Page 7 of A Dog to Put Down


  Chapter 7 – Too Many Strangers…

  Harmon supplied his son with a list of kennel chores the next morning before removing his van’s license plates and cruising into town. Before departing, he told John to remain near the ebony dogs, and he reminded his son of the combination needed to open the gun safe. When John asked what troubled his father, Harmon told his son of reports of dog thieves working the surrounding counties, a claim John little doubted, knowing well the value of his father’s animals.

  Harmon slept little for a second night. His arm continued to hurt, and blood still seeped from the stitches broken during yesterday morning’s session with Horus. His soul was troubled. He sensed the fine hairs standing on the back of his neck. Each time he closed his eyes, Harmon imagined the faces of those strangers Sheriff Miller warned had been spotted in the rural town Harmon Fowler currently called home.

  The streets surrounding Harmon transformed around him over thirty years ago, and the aftershocks of that transformation chased Harmon from the coast to the heartland. One street boss murdered another, and in the time it took for the blood to hit the ground, Harmon changed from a loyal soldier into a hunted mark. A bullet blasted through a street boss’s brain destroyed Harmon’s privilege to peddle sex and dope. No street corner belonged to Harmon by the time the echo of that bullet faded. The coffee shops through which Harmon laundered so much of the old street boss’s money would burn. A straight razor would shine, and he would feel the sensation of cold steel slashed across his throat. Then the new princes of the streets would lower Harmon into the ground, into a grave no higher or lower than that occupied by the street boss who Harmon Fowler served well for so long.

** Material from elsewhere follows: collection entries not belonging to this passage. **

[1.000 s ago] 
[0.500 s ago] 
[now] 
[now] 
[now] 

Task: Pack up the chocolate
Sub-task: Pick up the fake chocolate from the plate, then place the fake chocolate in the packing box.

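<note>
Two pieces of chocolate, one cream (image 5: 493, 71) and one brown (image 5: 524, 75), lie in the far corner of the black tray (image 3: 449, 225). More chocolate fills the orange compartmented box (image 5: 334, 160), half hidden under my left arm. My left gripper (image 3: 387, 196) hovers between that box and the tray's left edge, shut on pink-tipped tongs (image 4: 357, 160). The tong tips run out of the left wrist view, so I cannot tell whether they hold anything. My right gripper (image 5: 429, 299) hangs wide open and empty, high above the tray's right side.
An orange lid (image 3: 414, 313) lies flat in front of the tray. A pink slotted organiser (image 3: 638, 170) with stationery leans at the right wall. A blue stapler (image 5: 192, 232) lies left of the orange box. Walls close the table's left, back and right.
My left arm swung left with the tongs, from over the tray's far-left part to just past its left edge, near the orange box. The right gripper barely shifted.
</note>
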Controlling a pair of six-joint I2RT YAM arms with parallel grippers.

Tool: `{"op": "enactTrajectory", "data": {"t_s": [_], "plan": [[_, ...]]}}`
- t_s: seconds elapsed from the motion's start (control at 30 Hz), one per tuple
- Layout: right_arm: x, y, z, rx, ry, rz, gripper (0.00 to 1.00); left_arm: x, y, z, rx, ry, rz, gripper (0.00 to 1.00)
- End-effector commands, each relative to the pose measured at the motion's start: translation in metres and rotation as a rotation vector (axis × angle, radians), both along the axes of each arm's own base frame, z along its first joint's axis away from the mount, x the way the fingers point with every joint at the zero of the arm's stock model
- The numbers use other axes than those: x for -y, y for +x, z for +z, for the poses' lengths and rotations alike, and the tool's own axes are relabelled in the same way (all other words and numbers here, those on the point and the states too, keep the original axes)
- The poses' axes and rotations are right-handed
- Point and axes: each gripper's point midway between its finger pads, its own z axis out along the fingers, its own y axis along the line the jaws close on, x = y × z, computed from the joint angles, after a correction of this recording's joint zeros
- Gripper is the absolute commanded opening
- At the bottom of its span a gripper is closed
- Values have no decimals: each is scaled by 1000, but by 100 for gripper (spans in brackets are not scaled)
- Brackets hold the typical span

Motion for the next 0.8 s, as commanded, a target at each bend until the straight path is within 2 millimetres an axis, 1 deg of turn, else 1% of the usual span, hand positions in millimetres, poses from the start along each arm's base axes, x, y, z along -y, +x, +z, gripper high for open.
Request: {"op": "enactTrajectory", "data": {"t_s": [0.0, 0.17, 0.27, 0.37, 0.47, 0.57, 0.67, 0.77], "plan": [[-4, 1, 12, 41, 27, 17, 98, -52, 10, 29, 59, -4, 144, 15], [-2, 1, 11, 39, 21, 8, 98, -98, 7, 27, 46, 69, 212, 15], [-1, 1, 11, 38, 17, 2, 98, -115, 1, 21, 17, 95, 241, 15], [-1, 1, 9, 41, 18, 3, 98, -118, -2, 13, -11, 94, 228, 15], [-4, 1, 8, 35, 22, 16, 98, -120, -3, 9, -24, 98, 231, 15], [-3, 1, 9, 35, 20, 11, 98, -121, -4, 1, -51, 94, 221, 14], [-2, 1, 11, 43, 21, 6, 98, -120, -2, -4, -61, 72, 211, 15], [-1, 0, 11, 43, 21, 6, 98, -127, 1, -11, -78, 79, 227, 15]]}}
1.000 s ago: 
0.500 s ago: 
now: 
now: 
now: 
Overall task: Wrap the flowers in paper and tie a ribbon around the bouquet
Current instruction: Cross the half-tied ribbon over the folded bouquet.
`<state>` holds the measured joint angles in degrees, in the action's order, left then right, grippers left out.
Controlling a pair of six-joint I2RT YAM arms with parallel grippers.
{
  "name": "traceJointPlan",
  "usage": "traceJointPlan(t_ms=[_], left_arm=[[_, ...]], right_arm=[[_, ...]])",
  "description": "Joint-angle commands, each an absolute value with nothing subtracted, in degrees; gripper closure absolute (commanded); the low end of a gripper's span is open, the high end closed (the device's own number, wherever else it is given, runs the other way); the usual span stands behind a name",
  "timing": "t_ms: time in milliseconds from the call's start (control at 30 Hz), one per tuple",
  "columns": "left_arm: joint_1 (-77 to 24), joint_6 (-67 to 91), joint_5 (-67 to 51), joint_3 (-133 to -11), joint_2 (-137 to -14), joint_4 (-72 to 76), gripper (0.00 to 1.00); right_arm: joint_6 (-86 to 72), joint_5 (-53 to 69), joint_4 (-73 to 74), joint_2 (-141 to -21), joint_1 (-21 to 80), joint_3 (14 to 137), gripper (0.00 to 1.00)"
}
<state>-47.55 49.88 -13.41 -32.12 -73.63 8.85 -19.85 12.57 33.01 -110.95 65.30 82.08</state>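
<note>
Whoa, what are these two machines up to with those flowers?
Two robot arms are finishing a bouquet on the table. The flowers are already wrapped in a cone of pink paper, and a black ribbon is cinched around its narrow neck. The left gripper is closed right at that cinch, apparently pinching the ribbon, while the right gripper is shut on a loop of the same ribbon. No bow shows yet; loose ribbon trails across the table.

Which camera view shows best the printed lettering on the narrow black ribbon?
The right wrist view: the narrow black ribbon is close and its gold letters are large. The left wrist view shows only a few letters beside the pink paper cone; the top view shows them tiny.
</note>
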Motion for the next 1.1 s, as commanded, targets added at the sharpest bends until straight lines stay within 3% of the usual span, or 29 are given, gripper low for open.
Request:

  But Harmon escaped the purge. Like one of his ebony dogs, Harmon sniffed the coming enemy’s scent before they could set their trap. Harmon didn’t say a word to his second wife and he didn’t give his daughter a departing kiss before racing down the highway in the middle of the night, using all the bills he could salvage in his escape to pay for the gas needed to roll along so many miles. Harmon knew he must become a very different animal than the one he had been if he hoped to evade those hounds the new street princes would send on his trail. The new street boss might give a temporary promise of safety in exchange for a vow never to return, but Harmon knew that the day would come when that street boss would satisfy that itch to erase all traces of the previous street administration. Harmon was too long a dog of one master, and so the new street boss who replaced the old would not recruit Harmon Fowler into his pack.

  “Two strangers always scout ahead,” Harmon grumbled as he peered through the windshield, “but the third stranger always carries the blade. Sheriff Miller won’t be able to recognize the third player. I have to depend on myself to spot the killer.”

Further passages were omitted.